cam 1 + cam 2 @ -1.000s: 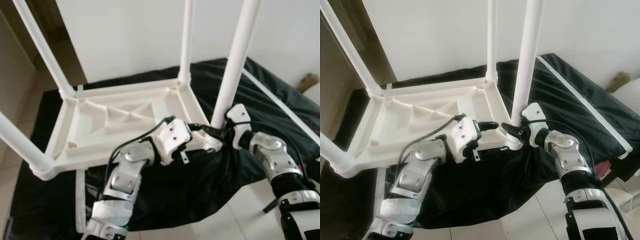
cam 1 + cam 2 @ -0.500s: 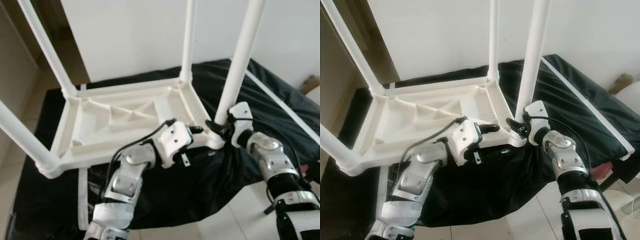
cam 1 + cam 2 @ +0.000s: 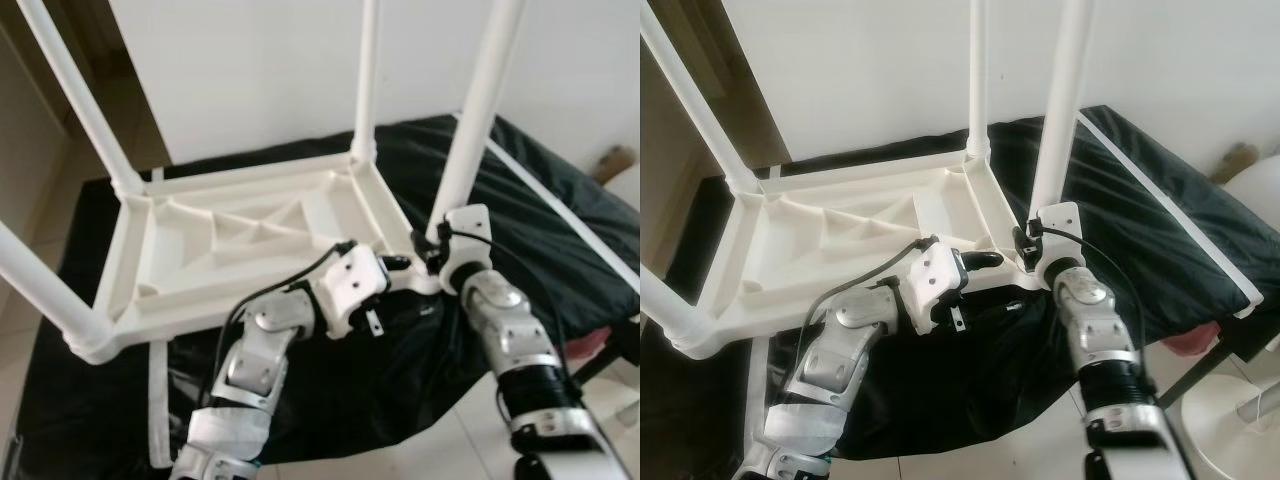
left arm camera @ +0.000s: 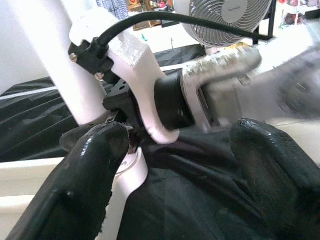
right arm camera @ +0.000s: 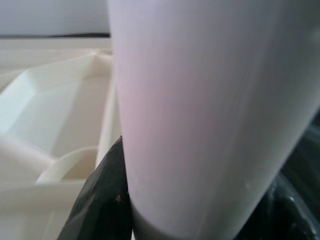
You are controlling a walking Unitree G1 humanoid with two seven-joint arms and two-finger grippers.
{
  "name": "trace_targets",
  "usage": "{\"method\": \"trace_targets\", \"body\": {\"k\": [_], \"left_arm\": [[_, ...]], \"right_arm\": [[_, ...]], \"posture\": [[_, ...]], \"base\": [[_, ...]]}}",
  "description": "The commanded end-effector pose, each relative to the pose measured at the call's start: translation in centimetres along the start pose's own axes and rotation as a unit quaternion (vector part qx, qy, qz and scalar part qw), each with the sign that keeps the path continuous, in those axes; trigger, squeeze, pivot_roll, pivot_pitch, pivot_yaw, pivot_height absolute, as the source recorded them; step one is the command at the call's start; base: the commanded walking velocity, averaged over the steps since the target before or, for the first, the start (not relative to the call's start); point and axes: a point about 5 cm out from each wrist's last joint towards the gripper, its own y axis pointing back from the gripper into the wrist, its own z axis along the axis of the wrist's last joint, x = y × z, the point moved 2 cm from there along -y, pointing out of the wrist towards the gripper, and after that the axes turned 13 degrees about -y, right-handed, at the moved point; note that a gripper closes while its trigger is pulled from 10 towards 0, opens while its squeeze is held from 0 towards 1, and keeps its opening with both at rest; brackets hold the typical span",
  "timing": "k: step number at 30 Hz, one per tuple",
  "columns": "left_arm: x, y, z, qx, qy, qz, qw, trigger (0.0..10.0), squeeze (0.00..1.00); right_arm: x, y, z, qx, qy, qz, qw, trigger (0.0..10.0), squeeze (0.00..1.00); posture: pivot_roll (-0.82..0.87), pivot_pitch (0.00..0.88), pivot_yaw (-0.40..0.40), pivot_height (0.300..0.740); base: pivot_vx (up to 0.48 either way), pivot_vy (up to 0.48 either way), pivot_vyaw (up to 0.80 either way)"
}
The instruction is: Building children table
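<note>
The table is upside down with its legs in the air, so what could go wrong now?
The right hand grips the near leg at its base; a sideways pull might loosen it from the table. The left hand is open beside that corner and could get bumped. The black cover underneath might slip.

Two silver segmented metal arms with black bands at the joints, white blocky wrist housing point(image 3: 352, 290) on the left one (small screw dots on its face), thin black cable point(image 3: 290, 283) looping along it; glossy black rubbery finger pads point(image 4: 85, 185)
</note>
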Motion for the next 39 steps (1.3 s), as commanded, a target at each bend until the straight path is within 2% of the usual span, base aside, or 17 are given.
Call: {"method": "trace_targets", "body": {"k": [1, 2, 3, 4, 5, 6, 8, 12, 19, 26, 27, 28, 34, 36, 37, 39], "left_arm": [[1.2, 0.2, -0.3, 0.024, -0.003, 0.083, 0.996, 10.0, 0.0], [1.2, 0.2, -0.3, 0.024, -0.003, 0.083, 0.996, 10.0, 0.0], [1.2, 0.3, -0.3, 0.024, -0.004, 0.083, 0.996, 10.0, 0.0], [1.2, 0.3, -0.3, 0.024, -0.004, 0.083, 0.996, 10.0, 0.0], [1.2, 0.3, -0.3, 0.024, -0.004, 0.083, 0.996, 10.0, 0.0], [1.2, 0.3, -0.3, 0.024, -0.004, 0.083, 0.996, 10.0, 0.0], [1.1, 0.2, -0.4, 0.024, -0.003, 0.082, 0.996, 10.0, 0.0], [1.0, 0.2, -0.3, 0.022, -0.001, 0.081, 0.996, 10.0, 0.0], [1.2, 0.2, -0.4, 0.024, -0.002, 0.083, 0.996, 10.0, 0.0], [1.2, 0.2, -0.4, 0.024, -0.002, 0.084, 0.996, 10.0, 0.0], [1.1, 0.2, -0.4, 0.024, -0.002, 0.084, 0.996, 10.0, 0.0], [1.1, 0.2, -0.4, 0.024, -0.002, 0.084, 0.996, 10.0, 0.0], [1.2, 0.4, -0.5, 0.025, -0.003, 0.085, 0.996, 10.0, 0.0], [1.2, 0.4, -0.4, 0.025, -0.003, 0.085, 0.996, 10.0, 0.0], [1.2, 0.4, -0.4, 0.024, -0.004, 0.085, 0.996, 10.0, 0.0], [1.2, 0.4, -0.4, 0.024, -0.004, 0.085, 0.996, 10.0, 0.0]], "right_arm": [[-1.5, 0.6, -1.8, 0.035, -0.013, -0.066, 0.997, 10.0, 0.0], [-1.5, 0.6, -1.8, 0.035, -0.013, -0.066, 0.997, 10.0, 0.0], [-1.5, 1.0, -1.8, 0.028, -0.024, -0.095, 0.995, 10.0, 0.0], [-1.5, 1.0, -1.8, 0.028, -0.024, -0.095, 0.995, 10.0, 0.0], [-1.5, 1.4, -1.7, 0.017, -0.034, -0.13, 0.991, 10.0, 0.0], [-1.5, 1.4, -1.7, 0.017, -0.034, -0.13, 0.991, 10.0, 0.0], [-0.8, 2.4, -2.4, 0.013, -0.059, -0.182, 0.981, 10.0, 0.0], [0.4, 2.7, -2.6, 0.021, -0.06, -0.167, 0.984, 10.0, 0.0], [-0.1, 2.8, -2.1, 0.016, -0.036, -0.177, 0.984, 10.0, 0.0], [0.1, 2.8, -1.9, 0.019, -0.045, -0.177, 0.983, 10.0, 0.0], [0.1, 2.7, -1.6, 0.013, -0.046, -0.169, 0.985, 10.0, 0.55], [0.2, 2.7, -1.3, 0.005, -0.043, -0.155, 0.987, 10.0, 1.0], [0.0, 3.0, -0.5, -0.019, -0.044, -0.133, 0.99, 10.0, 1.0], [0.0, 3.1, -0.1, -0.034, -0.032, -0.116, 0.992, 10.0, 1.0], [-0.2, 3.5, 0.2, -0.056, -0.023, -0.066, 0.996, 10.0, 1.0], [-0.3, 3.6, 0.2, -0.061, -0.021, -0.045, 0.997, 10.0, 1.0]], "posture": [[-0.07, 0.0, 0.052, 0.74], [-0.07, 0.0, 0.052, 0.74], [-0.07, 0.0, 0.053, 0.74], [-0.07, 0.0, 0.053, 0.74], [-0.08, 0.0, 0.053, 0.74], [-0.08, 0.0, 0.053, 0.74], [-0.08, 0.0, 0.053, 0.74], [-0.08, 0.0, 0.057, 0.74], [-0.08, 0.0, 0.055, 0.74], [-0.08, 0.0, 0.054, 0.74], [-0.08, 0.0, 0.053, 0.74], [-0.08, 0.0, 0.052, 0.74], [-0.08, 0.0, 0.052, 0.74], [-0.08, 0.0, 0.052, 0.74], [-0.08, 0.0, 0.051, 0.74], [-0.08, 0.0, 0.051, 0.74]], "base": [[0.0, 0.0, 0.0], [0.0, 0.0, 0.0], [0.0, 0.0, 0.0], [0.0, 0.0, 0.0], [0.0, 0.0, 0.0], [0.0, 0.0, 0.0], [0.0, 0.0, 0.0], [0.0, 0.0, 0.0], [0.0, 0.0, 0.0], [0.0, 0.0, 0.0], [0.0, 0.0, 0.0], [0.0, 0.0, 0.0], [0.0, 0.0, 0.0], [0.0, 0.0, 0.0], [0.0, 0.0, 0.0], [0.0, 0.0, 0.0]]}}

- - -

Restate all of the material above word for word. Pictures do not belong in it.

cam 1 + cam 2 @ -1.000s: 
cam 1 + cam 2 @ -0.500s: 
cam 1 + cam 2 @ +0.000s: 
left arm camera @ +0.000s: 
right arm camera @ +0.000s: 
You are controlling a walking Unitree G1 humanoid with two seven-joint arms and two-finger grippers.
{
  "name": "trace_targets",
  "usage": "{\"method\": \"trace_targets\", \"body\": {\"k\": [_], \"left_arm\": [[_, ...]], \"right_arm\": [[_, ...]], \"posture\": [[_, ...]], \"base\": [[_, ...]]}}",
  "description": "The commanded end-effector pose, each relative to the pose measured at the call's start: translation in centimetres along the start pose's own axes and rotation as a unit quaternion (vector part qx, qy, qz and scalar part qw), each with the sign that keeps the path continuous, in those axes; trigger, squeeze, pivot_roll, pivot_pitch, pivot_yaw, pivot_height absolute, as the source recorded them; step one is the command at the call's start; base: the commanded walking velocity, averaged over the steps since the target before or, for the first, the start (not relative to the call's start); point and axes: a point about 5 cm out from each wrist's last joint towards the gripper, its own y axis pointing back from the gripper into the wrist, its own z axis along the axis of the wrist's last joint, x = y × z, the point moved 2 cm from there along -y, pointing out of the wrist towards the gripper, and after that the axes turned 13 degrees about -y, right-handed, at the moved point; note that a gripper closes while its trigger is pulled from 10 towards 0, opens while its squeeze is held from 0 towards 1, and keeps its opening with both at rest; brackets hold the typical span",
  "timing": "k: step number at 30 Hz, one per tuple",
  "columns": "left_arm: x, y, z, qx, qy, qz, qw, trigger (0.0..10.0), squeeze (0.00..1.00); right_arm: x, y, z, qx, qy, qz, qw, trigger (0.0..10.0), squeeze (0.00..1.00); posture: pivot_roll (-0.82..0.87), pivot_pitch (0.00..0.88), pivot_yaw (-0.40..0.40), pivot_height (0.300..0.740); base: pivot_vx (up to 0.48 either way), pivot_vy (up to 0.48 either way), pivot_vyaw (up to 0.80 either way)"
}
The instruction is: Building children table
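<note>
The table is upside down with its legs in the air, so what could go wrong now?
The right hand grips the near leg at its base; a sideways pull might loosen it from the table. The left hand is open beside that corner and could get bumped. The black cover underneath might slip.

Two silver segmented metal arms with black bands at the joints, white blocky wrist housing point(image 3: 352, 290) on the left one (small screw dots on its face), thin black cable point(image 3: 290, 283) looping along it; glossy black rubbery finger pads point(image 4: 85, 185)
</note>
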Motion for the next 39 steps (1.3 s), as commanded, a target at each bend until the straight path is within 2% of the usual span, base aside, or 17 are given.
Call: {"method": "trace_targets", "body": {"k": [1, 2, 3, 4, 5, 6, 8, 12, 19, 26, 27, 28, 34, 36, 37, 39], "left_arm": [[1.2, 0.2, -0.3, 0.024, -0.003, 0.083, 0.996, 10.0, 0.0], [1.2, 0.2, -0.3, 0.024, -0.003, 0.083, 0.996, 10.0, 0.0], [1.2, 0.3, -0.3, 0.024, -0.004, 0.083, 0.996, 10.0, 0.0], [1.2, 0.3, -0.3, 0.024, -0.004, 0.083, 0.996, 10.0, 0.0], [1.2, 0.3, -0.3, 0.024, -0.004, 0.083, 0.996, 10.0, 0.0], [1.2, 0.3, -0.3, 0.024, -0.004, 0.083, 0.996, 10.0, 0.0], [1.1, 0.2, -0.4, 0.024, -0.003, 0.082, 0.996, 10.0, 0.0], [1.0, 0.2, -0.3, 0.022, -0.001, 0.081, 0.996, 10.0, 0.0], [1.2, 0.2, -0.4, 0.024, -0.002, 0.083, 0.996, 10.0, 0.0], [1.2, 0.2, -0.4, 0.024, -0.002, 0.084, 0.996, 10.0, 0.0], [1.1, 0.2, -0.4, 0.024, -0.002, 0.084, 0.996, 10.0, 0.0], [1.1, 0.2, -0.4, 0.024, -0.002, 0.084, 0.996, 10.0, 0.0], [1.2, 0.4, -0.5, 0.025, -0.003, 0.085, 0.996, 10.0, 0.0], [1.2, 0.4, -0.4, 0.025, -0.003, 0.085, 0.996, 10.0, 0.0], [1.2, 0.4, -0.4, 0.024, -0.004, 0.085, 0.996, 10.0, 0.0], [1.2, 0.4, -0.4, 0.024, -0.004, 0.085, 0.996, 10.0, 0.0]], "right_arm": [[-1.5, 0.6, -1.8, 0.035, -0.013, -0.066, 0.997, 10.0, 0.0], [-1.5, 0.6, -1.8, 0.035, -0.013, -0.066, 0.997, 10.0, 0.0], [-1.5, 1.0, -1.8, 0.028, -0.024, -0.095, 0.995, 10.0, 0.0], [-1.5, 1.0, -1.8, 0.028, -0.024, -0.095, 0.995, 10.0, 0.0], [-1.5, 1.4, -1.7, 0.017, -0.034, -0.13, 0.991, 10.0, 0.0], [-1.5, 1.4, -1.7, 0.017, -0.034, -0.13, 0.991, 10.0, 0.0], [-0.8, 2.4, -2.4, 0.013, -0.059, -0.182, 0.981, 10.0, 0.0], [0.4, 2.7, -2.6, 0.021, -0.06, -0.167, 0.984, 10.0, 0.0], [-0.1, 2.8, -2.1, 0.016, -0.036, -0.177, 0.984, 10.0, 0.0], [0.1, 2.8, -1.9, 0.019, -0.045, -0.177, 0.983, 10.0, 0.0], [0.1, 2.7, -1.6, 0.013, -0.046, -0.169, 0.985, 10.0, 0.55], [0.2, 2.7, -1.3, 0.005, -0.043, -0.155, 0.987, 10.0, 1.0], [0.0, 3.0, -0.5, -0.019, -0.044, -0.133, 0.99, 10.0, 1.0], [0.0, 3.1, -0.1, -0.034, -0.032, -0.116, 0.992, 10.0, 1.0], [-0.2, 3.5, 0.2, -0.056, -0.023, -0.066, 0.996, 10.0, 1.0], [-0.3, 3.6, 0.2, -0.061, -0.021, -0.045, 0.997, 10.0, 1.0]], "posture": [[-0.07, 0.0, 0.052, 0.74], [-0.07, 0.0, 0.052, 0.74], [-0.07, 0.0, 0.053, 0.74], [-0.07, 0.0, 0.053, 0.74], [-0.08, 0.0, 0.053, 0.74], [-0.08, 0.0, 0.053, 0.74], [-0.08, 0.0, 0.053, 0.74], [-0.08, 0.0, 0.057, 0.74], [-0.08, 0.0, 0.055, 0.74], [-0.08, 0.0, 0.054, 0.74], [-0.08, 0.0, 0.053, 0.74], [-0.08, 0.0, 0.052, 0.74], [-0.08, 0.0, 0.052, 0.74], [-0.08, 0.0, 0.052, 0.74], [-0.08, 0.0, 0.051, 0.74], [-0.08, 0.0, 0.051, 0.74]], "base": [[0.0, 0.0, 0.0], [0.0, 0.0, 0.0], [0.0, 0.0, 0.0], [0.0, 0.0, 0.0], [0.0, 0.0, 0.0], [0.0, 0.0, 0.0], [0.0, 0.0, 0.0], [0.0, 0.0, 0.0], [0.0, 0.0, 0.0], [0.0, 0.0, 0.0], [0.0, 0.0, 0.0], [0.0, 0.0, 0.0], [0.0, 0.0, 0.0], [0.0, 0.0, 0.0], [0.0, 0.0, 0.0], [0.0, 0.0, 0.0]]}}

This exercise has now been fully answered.